## Exercise description
Where does the word "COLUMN" show up in the records? Copy every line that has it.

Recorded data
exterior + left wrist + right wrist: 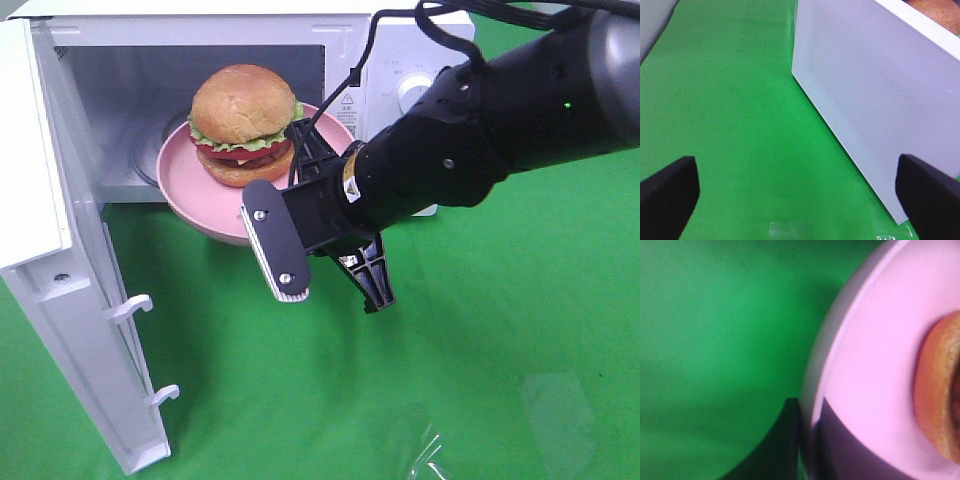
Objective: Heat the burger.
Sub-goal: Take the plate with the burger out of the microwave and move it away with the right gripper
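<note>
With the microwave door swung wide at the left and the left gripper hovering over the green desk with fingers spread apart, the burger sits on the pink plate at the microwave mouth, its rim clamped by the right gripper.

Golden-brown burger with green lettuce and red tomato; pink plate; white microwave; green cloth; black arm.
</note>
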### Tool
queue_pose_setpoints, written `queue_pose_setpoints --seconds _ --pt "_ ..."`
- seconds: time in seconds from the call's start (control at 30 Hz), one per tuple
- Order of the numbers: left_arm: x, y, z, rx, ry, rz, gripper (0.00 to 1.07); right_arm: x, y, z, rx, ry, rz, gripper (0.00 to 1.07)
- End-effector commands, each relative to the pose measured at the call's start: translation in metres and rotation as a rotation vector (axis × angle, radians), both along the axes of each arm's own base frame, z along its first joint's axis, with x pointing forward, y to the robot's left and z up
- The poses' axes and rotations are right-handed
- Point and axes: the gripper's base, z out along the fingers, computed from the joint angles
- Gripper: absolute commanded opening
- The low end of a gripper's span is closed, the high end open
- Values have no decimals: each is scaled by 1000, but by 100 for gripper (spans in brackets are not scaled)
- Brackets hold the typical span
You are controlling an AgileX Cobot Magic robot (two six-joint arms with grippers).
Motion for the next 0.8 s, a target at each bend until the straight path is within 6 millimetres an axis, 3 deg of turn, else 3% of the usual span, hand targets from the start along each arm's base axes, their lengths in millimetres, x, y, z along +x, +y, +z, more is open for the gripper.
queue_pose_setpoints --seconds 0.03,0.6,0.8 --pt "-2 0 0 0 -23 2 100 -10 -9 19 97 -71 12 0" --pt "-2 0 0 0 -23 2 100 -66 -59 37 123 -97 17 0" --pt "-2 0 0 0 -23 2 100 -93 -86 43 96 -89 -1 0"
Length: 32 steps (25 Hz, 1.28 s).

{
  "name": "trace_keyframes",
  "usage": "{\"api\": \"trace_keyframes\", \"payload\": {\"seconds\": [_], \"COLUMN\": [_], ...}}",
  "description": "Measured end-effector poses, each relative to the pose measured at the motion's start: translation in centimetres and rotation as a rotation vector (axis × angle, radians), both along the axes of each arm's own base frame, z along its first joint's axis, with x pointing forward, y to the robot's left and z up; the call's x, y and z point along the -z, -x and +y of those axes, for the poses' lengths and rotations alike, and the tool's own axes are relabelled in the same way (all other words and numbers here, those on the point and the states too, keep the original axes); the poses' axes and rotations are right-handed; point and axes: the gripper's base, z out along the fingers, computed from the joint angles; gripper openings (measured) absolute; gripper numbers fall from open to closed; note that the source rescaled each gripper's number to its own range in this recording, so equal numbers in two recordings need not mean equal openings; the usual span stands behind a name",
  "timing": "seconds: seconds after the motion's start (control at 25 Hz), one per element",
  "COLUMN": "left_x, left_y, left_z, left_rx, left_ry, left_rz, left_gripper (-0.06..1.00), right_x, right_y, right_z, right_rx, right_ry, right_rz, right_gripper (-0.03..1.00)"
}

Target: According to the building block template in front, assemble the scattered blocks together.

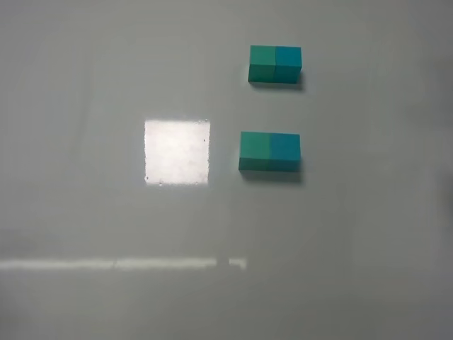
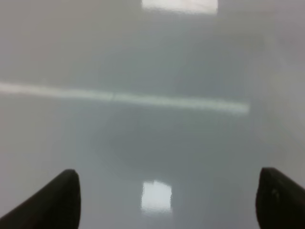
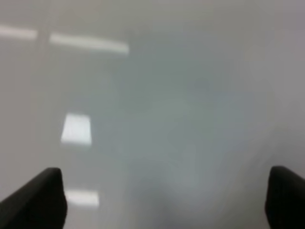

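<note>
Both grippers, left (image 2: 167,200) and right (image 3: 164,200), hang released over bare table (image 1: 85,106). Right of the table's middle, the scattered blocks (image 1: 269,151) sit joined, green touching blue. Toward the far edge lies the building block template (image 1: 274,64).

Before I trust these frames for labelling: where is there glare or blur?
Exterior high: sharp, with a bright square glare patch on the table left of the joined green-and-blue blocks, which cast soft shadows. Both wrist views: blurred, showing only reflected light streaks.
</note>
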Motion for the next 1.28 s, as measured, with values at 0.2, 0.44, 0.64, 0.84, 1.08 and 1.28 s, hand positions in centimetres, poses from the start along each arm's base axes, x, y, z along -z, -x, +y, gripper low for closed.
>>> {"api": "trace_keyframes", "payload": {"seconds": [0.2,0.44,0.64,0.84,1.08,1.28], "left_x": [0.0,0.0,0.0,0.0,0.0,0.0], "left_y": [0.0,0.0,0.0,0.0,0.0,0.0], "left_z": [0.0,0.0,0.0,0.0,0.0,0.0], "left_rx": [0.0,0.0,0.0,0.0,0.0,0.0], "left_ry": [0.0,0.0,0.0,0.0,0.001,0.001], "left_rz": [0.001,0.001,0.001,0.001,0.001,0.001], "left_gripper": [0.68,0.68,0.68,0.68,0.68,0.68], "right_x": [3.9,9.5,13.0,15.1,15.1,15.1], "right_y": [7.8,16.4,19.8,20.5,21.1,21.8], "right_z": [-0.1,2.0,2.8,2.9,3.0,3.1], "right_rx": [0.091,0.083,0.074,0.043,0.018,-0.002], "right_ry": [-0.034,-0.062,-0.059,-0.062,-0.054,-0.051], "right_rz": [-0.001,-0.13,-0.241,-0.264,-0.333,-0.38], "right_gripper": [1.0,0.98,0.96,0.92,0.91,0.9]}}
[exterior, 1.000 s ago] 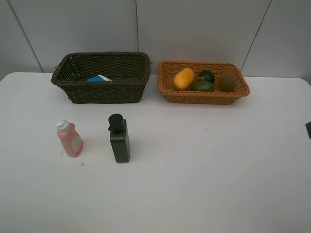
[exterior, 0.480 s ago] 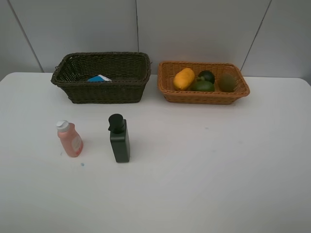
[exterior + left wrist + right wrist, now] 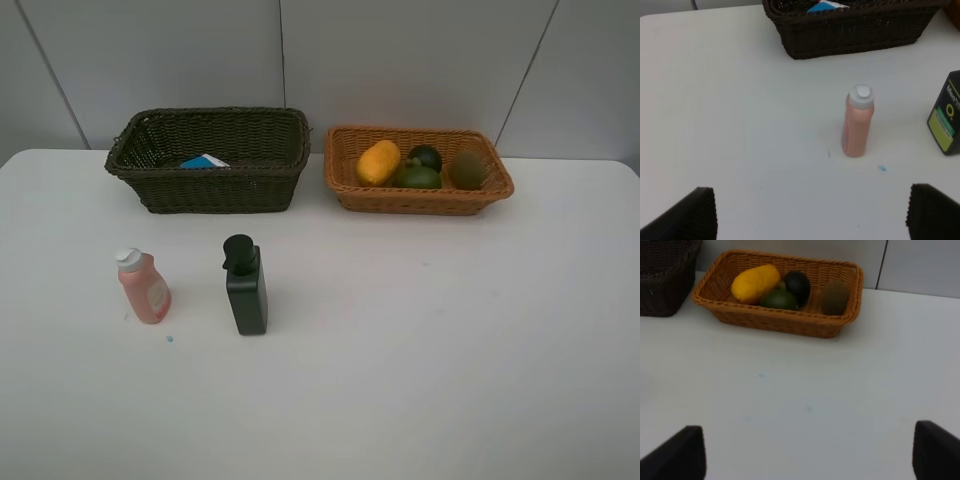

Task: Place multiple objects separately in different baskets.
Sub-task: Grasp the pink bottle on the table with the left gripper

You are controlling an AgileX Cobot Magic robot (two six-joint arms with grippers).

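Note:
A pink bottle with a white cap and a black pump bottle stand upright on the white table, left of centre. The dark basket at the back left holds a blue and white item. In the orange basket beside it lie a mango, a mangosteen, a lime and a kiwi. My left gripper is open, short of the pink bottle. My right gripper is open, well short of the orange basket. Neither arm shows in the exterior view.
Grey wall panels rise just behind the two baskets. The black pump bottle stands close beside the pink one. A small blue speck marks the table near the pink bottle.
A dark bit of the right arm at the right edge of the exterior view has pulled out of sight. Nothing on the table has moved.

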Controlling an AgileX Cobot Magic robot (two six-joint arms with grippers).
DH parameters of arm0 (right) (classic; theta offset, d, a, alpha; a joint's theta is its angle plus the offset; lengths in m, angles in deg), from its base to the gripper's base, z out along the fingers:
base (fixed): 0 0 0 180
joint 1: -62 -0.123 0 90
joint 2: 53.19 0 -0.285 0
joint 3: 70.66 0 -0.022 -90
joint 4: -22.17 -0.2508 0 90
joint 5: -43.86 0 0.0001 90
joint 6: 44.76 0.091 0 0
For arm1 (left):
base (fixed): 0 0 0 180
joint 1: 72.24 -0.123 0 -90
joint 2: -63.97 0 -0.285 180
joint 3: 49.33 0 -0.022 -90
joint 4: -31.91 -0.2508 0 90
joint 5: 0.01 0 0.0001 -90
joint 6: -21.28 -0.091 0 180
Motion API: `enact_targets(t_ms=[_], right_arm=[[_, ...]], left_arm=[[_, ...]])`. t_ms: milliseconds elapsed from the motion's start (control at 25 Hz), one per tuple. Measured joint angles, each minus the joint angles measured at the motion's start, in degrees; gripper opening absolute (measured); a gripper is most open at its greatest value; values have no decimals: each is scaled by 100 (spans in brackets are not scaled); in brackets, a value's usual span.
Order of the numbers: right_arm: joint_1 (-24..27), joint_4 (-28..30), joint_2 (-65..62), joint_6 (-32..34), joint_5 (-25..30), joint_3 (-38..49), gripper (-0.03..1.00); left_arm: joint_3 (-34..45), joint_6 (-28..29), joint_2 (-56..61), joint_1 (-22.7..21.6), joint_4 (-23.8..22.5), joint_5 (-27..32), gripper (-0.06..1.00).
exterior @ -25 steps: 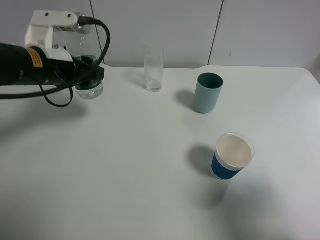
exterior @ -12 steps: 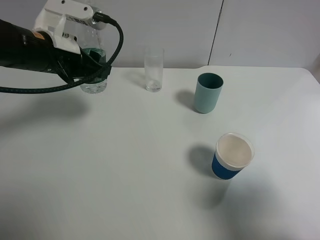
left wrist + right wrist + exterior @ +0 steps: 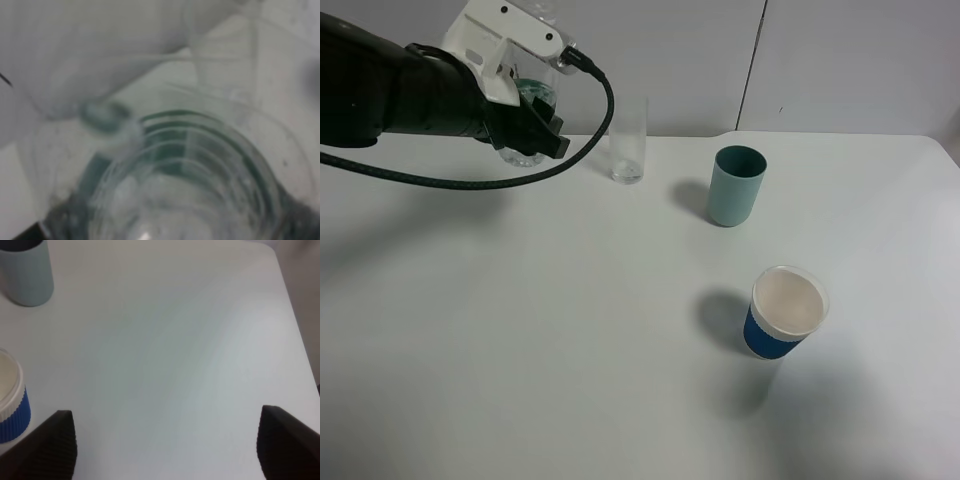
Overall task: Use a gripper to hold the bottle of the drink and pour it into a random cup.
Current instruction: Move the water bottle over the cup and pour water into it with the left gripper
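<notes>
A white table point(image 3: 570, 380) seen from above. At its far left, the left gripper point(image 3: 528, 125) is clamped on the bottle of the drink point(image 3: 534, 93), apparently lifted, near the tall clear cup point(image 3: 628, 140) — best to centre the neck over the rim, then tilt slowly.

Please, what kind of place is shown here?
Probably a robot test bench, not a kitchen: a plain white table, grey wall panels behind, and a cabled black robot arm over it.
</notes>
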Motion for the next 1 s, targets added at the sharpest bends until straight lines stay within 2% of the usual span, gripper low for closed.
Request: enact_targets(t_ms=[120, 400, 560, 800, 1000], right_arm=[[0, 0, 0, 0, 0, 0, 74], [0, 0, 0, 0, 0, 0, 74], [0, 0, 0, 0, 0, 0, 74], [0, 0, 0, 0, 0, 0, 74], [0, 0, 0, 0, 0, 0, 74]], left_arm=[[-237, -229, -160, 38, 136, -332, 54], [-481, -241, -558, 39, 265, -1678, 54], [-742, -495, -857, 39, 450, -2125, 54], [-1134, -1376, -1180, 59, 813, -2361, 54], [-1453, -2384, -1520, 145, 1004, -2934, 54]])
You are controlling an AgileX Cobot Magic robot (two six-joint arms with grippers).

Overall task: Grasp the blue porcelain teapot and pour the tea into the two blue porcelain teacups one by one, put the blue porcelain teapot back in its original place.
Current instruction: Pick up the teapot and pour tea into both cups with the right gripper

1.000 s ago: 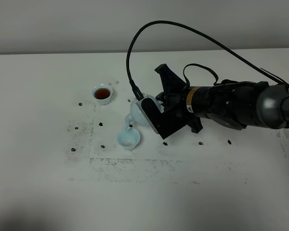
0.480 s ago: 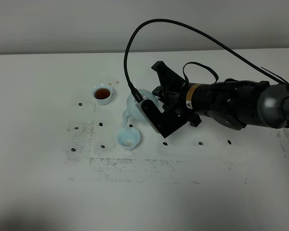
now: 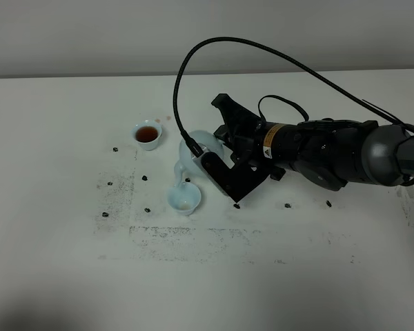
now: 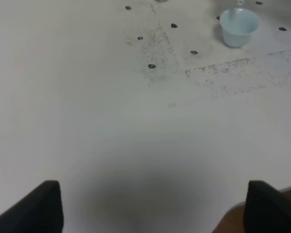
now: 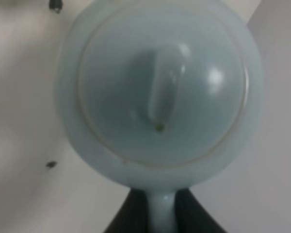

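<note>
- The right gripper (image 5: 161, 217) is clamping the loop handle of the blue porcelain teapot (image 3: 192, 147); it is holding the pot lifted above the white table (image 3: 69, 262); the lid (image 5: 161, 99) is sitting in place
- The pot is tipping forward, its spout pointing down at the nearer teacup (image 3: 185, 198); whether tea is streaming cannot be told
- The farther teacup (image 3: 146, 133) is standing apart to the left of the pot, holding dark reddish tea
- The left gripper (image 4: 157, 211) is hovering over bare table; its fingers (image 4: 48, 206) are standing wide apart, gripping nothing; the nearer teacup is sitting well ahead of it
</note>
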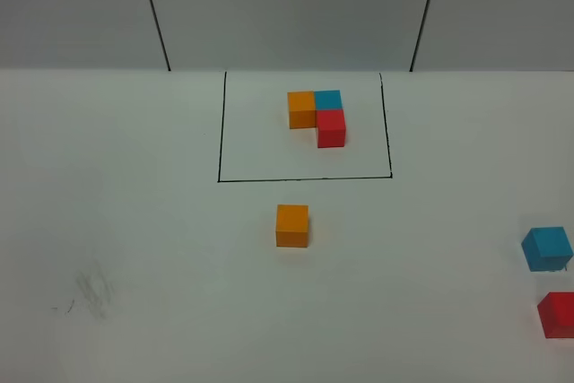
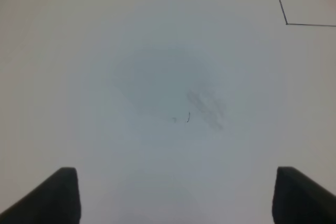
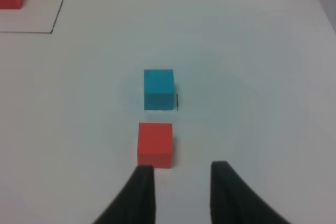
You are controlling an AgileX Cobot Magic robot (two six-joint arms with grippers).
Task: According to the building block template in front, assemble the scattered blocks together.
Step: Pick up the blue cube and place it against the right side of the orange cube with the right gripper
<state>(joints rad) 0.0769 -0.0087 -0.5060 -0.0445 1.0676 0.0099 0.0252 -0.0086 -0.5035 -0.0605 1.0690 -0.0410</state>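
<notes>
The building block template (image 1: 317, 114) is an L of orange, blue and red cubes inside a thin black drawn rectangle (image 1: 305, 178) at the back middle. The loose orange cube (image 1: 292, 225) sits just in front of that frame. The loose blue cube (image 1: 547, 248) and loose red cube (image 1: 558, 314) sit at the right edge. In the right wrist view my right gripper (image 3: 181, 174) is open and empty, with the red cube (image 3: 155, 144) just beyond one fingertip and the blue cube (image 3: 158, 88) past it. My left gripper (image 2: 178, 195) is wide open over bare table. Neither gripper shows in the high view.
A grey smudge (image 1: 92, 293) marks the white table at the front left; it also shows in the left wrist view (image 2: 207, 108). A corner of the black frame (image 2: 286, 23) shows there too. A grey wall with two dark seams (image 1: 154, 11) stands behind the table.
</notes>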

## Answer below
  "usage": "{\"api\": \"trace_keyframes\", \"payload\": {\"seconds\": [_], \"COLUMN\": [_], ...}}",
  "COLUMN": "left_x, left_y, left_z, left_rx, left_ry, left_rz, left_gripper (-0.06..1.00), right_x, right_y, right_z, right_rx, right_ry, right_rz, right_gripper (-0.03..1.00)"

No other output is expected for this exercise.